What the task asks | Please set down every entry below exactly as given.

Start of Block

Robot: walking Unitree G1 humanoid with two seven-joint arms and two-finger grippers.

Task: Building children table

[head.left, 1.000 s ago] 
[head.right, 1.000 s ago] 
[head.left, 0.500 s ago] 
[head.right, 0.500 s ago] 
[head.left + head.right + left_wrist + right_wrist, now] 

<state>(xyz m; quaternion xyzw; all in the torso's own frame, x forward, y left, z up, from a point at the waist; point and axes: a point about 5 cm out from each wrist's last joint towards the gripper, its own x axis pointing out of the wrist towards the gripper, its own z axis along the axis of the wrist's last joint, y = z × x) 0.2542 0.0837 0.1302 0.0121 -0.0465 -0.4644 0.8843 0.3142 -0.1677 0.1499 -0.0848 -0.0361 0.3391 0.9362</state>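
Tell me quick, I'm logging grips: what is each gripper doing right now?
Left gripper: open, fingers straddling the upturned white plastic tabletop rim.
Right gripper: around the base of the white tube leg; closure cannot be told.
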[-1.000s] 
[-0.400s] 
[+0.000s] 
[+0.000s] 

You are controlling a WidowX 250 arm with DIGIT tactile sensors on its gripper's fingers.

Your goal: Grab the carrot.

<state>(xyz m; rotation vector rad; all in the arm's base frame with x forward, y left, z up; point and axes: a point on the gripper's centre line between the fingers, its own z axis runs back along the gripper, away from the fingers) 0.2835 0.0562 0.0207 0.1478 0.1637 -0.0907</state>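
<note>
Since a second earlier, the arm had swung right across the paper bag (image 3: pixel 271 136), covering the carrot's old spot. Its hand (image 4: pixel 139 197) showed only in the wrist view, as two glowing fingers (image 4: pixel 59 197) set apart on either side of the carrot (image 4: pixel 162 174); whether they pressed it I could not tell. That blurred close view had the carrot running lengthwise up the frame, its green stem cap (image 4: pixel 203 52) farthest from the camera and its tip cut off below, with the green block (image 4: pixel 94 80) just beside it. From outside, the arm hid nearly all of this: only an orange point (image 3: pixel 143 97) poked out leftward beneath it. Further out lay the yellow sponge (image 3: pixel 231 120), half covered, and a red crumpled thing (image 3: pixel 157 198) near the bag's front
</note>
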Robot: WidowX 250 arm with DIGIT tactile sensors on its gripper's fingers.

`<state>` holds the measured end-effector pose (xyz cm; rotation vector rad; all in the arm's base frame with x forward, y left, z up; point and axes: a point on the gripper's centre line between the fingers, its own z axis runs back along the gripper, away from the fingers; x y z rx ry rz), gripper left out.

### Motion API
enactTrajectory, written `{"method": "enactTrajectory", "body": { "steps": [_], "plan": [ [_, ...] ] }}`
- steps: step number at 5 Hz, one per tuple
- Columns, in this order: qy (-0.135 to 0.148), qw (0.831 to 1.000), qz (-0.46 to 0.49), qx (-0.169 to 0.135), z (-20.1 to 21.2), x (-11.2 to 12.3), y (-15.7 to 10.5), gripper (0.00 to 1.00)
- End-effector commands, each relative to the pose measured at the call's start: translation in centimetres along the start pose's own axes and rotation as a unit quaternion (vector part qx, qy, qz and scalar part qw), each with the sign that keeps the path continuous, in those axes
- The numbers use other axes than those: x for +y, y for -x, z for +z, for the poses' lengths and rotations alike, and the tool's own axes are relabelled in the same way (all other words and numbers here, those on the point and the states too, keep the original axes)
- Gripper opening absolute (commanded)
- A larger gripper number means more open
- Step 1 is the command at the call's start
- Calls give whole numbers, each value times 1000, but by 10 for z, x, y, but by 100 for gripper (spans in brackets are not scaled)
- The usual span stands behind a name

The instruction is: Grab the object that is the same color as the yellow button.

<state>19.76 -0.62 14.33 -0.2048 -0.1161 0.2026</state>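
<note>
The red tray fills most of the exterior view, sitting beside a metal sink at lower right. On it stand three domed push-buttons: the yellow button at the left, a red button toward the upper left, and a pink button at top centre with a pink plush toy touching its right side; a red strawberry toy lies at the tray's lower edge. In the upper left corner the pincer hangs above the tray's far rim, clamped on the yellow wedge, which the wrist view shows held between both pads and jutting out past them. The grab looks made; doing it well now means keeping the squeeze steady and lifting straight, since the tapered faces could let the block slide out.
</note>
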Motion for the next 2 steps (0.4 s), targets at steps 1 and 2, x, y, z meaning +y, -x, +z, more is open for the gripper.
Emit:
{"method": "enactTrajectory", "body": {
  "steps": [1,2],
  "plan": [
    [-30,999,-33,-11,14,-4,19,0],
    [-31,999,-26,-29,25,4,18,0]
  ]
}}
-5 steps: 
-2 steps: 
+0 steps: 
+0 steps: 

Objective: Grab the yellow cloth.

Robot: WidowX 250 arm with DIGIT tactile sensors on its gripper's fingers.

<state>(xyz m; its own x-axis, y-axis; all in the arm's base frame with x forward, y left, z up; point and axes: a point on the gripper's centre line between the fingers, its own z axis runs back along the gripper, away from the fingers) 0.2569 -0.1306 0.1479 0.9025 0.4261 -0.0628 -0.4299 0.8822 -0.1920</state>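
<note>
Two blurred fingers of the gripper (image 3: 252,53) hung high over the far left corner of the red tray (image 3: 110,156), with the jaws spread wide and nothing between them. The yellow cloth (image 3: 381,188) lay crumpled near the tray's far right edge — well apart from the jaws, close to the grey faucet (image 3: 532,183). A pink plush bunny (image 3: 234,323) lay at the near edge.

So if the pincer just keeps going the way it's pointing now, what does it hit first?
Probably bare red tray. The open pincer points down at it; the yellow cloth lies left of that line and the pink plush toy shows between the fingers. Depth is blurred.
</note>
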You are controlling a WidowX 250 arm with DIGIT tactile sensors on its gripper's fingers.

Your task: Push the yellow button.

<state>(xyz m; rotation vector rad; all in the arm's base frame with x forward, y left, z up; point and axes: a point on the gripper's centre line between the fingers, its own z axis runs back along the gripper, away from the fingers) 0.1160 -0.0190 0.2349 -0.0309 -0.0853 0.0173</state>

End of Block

Output of the exercise |
Robot: walking Unitree G1 humanoid with two seven-joint arms and two-finger grippers.

Task: Building children table

[head.left, 1.000 s ago] 
[head.right, 1.000 s ago] 
[head.left, 0.500 s ago] 
[head.right, 0.500 s ago] 
[head.left + head.right + left_wrist + right_wrist, now] 

<state>(xyz m; quaternion xyzw; all in the torso's own frame, x forward, y left, z up, from a point at the waist; point and axes: a point about 5 cm out from each wrist's last joint towards the gripper, its own x axis pointing out of the wrist towards the gripper, its own z axis along the axis of the wrist's last joint, y = z × x) 0.2542 0.0837 0.1302 0.0121 -0.0465 -0.4644 0.8843 0.3142 -0.1677 0.1499 -0.0848 -0.0361 0.3391 0.9362</state>
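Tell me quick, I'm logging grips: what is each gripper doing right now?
Left gripper: open, fingers straddling the upturned white plastic tabletop rim.
Right gripper: around the base of the white tube leg; closure cannot be told.
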[-1.000s] 
[-0.400s] 
[+0.000s] 
[+0.000s] 

You are controlling a WidowX 250 arm with DIGIT tactile sensors on its gripper's fingers.

Your goal: Grab the carrot.

<state>(xyz m; rotation vector rad; all in the arm's base frame with x forward, y left, z up; point and axes: a point on the gripper's centre line between the fingers, its own z axis runs back along the gripper, away from the fingers) 0.2835 0.0562 0.0207 0.1478 0.1637 -0.0907</state>
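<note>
Since a second earlier, the arm had swung right across the paper bag (image 3: pixel 271 136), covering the carrot's old spot. Its hand (image 4: pixel 139 197) showed only in the wrist view, as two glowing fingers (image 4: pixel 59 197) set apart on either side of the carrot (image 4: pixel 162 174); whether they pressed it I could not tell. That blurred close view had the carrot running lengthwise up the frame, its green stem cap (image 4: pixel 203 52) farthest from the camera and its tip cut off below, with the green block (image 4: pixel 94 80) just beside it. From outside, the arm hid nearly all of this: only an orange point (image 3: pixel 143 97) poked out leftward beneath it. Further out lay the yellow sponge (image 3: pixel 231 120), half covered, and a red crumpled thing (image 3: pixel 157 198) near the bag's front
</note>
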Robot: WidowX 250 arm with DIGIT tactile sensors on its gripper's fingers.

`<state>` holds the measured end-effector pose (xyz cm; rotation vector rad; all in the arm's base frame with x forward, y left, z up; point and axes: a point on the gripper's centre line between the fingers, its own z axis runs back along the gripper, away from the fingers; x y z rx ry rz), gripper left out.

### Motion API
enactTrajectory, written `{"method": "enactTrajectory", "body": { "steps": [_], "plan": [ [_, ...] ] }}`
- steps: step number at 5 Hz, one per tuple
- Columns, in this order: qy (-0.135 to 0.148), qw (0.831 to 1.000), qz (-0.46 to 0.49), qx (-0.169 to 0.135), z (-20.1 to 21.2), x (-11.2 to 12.3), y (-15.7 to 10.5), gripper (0.00 to 1.00)
- End-effector commands, each relative to the pose measured at the call's start: translation in centimetres along the start pose's own axes and rotation as a unit quaternion (vector part qx, qy, qz and scalar part qw), each with the sign that keeps the path continuous, in those axes
- The numbers use other axes than those: x for +y, y for -x, z for +z, for the poses' lengths and rotations alike, and the tool's own axes are relabelled in the same way (all other words and numbers here, those on the point and the states too, keep the original axes)
- Gripper opening absolute (commanded)
- A larger gripper number means more open
- Step 1 is the command at the call's start
- Calls give whole numbers, each value times 1000, but by 10 for z, x, y, but by 100 for gripper (spans in brackets are not scaled)
- The usual span stands behind a name

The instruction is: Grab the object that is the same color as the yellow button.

<state>19.76 -0.62 14.33 -0.2048 -0.1161 0.2026</state>
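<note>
The red tray fills most of the exterior view, sitting beside a metal sink at lower right. On it stand three domed push-buttons: the yellow button at the left, a red button toward the upper left, and a pink button at top centre with a pink plush toy touching its right side; a red strawberry toy lies at the tray's lower edge. In the upper left corner the pincer hangs above the tray's far rim, clamped on the yellow wedge, which the wrist view shows held between both pads and jutting out past them. The grab looks made; doing it well now means keeping the squeeze steady and lifting straight, since the tapered faces could let the block slide out.
</note>
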Motion for the next 2 steps (0.4 s), targets at steps 1 and 2, x, y, z meaning +y, -x, +z, more is open for the gripper.
Emit:
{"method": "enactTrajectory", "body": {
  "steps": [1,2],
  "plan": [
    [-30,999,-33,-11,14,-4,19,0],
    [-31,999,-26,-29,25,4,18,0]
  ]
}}
-5 steps: 
-2 steps: 
+0 steps: 
+0 steps: 

Objective: Grab the yellow cloth.

Robot: WidowX 250 arm with DIGIT tactile sensors on its gripper's fingers.

<state>(xyz m; its own x-axis, y-axis; all in the arm's base frame with x forward, y left, z up; point and axes: a point on the gripper's centre line between the fingers, its own z axis runs back along the gripper, away from the fingers) 0.2569 -0.1306 0.1479 0.9025 0.4261 -0.0628 -0.4299 0.8822 -0.1920</state>
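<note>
Two blurred fingers of the gripper (image 3: 252,53) hung high over the far left corner of the red tray (image 3: 110,156), with the jaws spread wide and nothing between them. The yellow cloth (image 3: 381,188) lay crumpled near the tray's far right edge — well apart from the jaws, close to the grey faucet (image 3: 532,183). A pink plush bunny (image 3: 234,323) lay at the near edge.

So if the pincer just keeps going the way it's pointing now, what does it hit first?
Probably bare red tray. The open pincer points down at it; the yellow cloth lies left of that line and the pink plush toy shows between the fingers. Depth is blurred.
</note>
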You are controlling a WidowX 250 arm with DIGIT tactile sensors on its gripper's fingers.

Your task: Push the yellow button.

<state>(xyz m; rotation vector rad; all in the arm's base frame with x forward, y left, z up; point and axes: a point on the gripper's centre line between the fingers, its own z axis runs back along the gripper, away from the fingers) 0.1160 -0.0190 0.2349 -0.0309 -0.0853 0.0173</state>

What the exercise required has been answered in full.